How the Pew report on Modi was covered

BY VIKAS KUMAR| IN Media Monitoring | 19/11/2017
Holes, slanted and selective fact-picking, and weak analysis contributed to projecting an overly positive image for the PM and BJP
VIKAS KUMAR analyses the coverage


The report of the Spring 2017 Global Attitudes Survey of the Pew Research Centre has evoked enormous interest in India. Pew is a non-partisan fact tank based in the United States (most of our media has referred to Pew as a think tank.) The results of the survey were extensively reported in the media and can help us understand how politically salient numbers are used in our public debates.

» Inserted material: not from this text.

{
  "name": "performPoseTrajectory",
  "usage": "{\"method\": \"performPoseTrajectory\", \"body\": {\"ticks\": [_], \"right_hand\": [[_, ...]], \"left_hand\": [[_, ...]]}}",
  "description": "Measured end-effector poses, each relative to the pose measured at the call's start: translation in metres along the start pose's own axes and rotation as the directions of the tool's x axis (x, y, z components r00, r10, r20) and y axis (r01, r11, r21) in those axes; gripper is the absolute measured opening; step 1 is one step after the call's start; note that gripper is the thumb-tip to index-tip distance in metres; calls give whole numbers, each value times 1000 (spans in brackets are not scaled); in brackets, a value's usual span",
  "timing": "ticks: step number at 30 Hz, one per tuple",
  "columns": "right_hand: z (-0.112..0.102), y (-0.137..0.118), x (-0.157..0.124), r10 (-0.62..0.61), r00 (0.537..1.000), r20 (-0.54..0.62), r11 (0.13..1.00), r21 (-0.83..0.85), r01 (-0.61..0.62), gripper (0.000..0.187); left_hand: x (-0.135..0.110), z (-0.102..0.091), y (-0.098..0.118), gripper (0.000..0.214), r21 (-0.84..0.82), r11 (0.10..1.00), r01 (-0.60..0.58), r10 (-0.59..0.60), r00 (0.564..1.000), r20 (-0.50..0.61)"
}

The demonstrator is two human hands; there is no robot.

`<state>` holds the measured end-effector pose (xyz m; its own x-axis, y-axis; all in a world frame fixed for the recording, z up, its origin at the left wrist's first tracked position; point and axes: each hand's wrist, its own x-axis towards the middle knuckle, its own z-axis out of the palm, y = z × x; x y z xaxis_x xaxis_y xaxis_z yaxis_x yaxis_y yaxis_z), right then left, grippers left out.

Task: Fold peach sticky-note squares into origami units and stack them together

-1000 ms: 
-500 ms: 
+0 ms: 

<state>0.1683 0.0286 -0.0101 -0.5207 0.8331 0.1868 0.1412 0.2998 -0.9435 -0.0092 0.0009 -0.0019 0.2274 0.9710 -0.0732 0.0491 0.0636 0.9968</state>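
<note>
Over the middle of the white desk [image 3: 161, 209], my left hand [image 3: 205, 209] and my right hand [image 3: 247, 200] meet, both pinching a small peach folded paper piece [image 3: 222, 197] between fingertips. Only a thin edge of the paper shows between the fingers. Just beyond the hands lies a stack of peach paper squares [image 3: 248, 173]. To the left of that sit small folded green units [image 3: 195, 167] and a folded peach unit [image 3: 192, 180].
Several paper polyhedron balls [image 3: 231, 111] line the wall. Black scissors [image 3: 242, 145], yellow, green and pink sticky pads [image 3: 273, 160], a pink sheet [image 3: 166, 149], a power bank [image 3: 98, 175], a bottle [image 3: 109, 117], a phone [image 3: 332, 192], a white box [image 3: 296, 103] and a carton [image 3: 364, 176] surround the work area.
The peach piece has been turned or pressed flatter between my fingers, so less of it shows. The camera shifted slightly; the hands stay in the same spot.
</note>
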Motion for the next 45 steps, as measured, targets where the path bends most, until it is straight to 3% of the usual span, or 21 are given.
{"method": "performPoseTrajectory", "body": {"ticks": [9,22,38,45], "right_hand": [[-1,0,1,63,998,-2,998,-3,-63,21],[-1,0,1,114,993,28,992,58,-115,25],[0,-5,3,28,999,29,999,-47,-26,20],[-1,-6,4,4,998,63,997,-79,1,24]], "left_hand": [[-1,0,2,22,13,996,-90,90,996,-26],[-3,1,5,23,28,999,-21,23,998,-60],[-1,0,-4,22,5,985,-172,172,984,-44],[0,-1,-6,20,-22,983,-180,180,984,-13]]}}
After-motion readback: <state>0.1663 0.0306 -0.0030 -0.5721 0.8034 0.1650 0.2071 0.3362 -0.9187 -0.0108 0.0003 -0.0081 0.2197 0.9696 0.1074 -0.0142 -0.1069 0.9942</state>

Most of the coverage was framed by the title of the Pew report: “Three Years In, Modi Remains Very Popular” (emphasis added). This is reflected in the coverage starting with the headlines. Rare exceptions aside, the headlines reported the key findings of Pew, completely ignoring the fact that they held good for the period between February 21 and March 10, 2017.

A few examples are in order: “‘Narendra Modi remains by far the most popular national figure in Indian politics,’ finds Pew study” (Scroll); “9 out of 10 Indians approve of Narendra Modi, says Pew survey” (LiveMint; “Despite note ban, GST, Modi wave still prevails: Survey” (The Tribune); “Modi remains popular” (HT; “PM Narendra Modi 'By Far' Most Popular Figure In Indian Politics: Pew Survey” (NDTV); and “Despite note ban, Narendra Modi remains overwhelmingly popular: Pew research” (The Indian Express) (emphases added).

Perhaps only one headline was careful in so far as it clearly indicated that the survey data are of historical value: “Modi Remained Popular Even After His Cash Ban, Poll Says” (Bloomberg Quint, emphasis added).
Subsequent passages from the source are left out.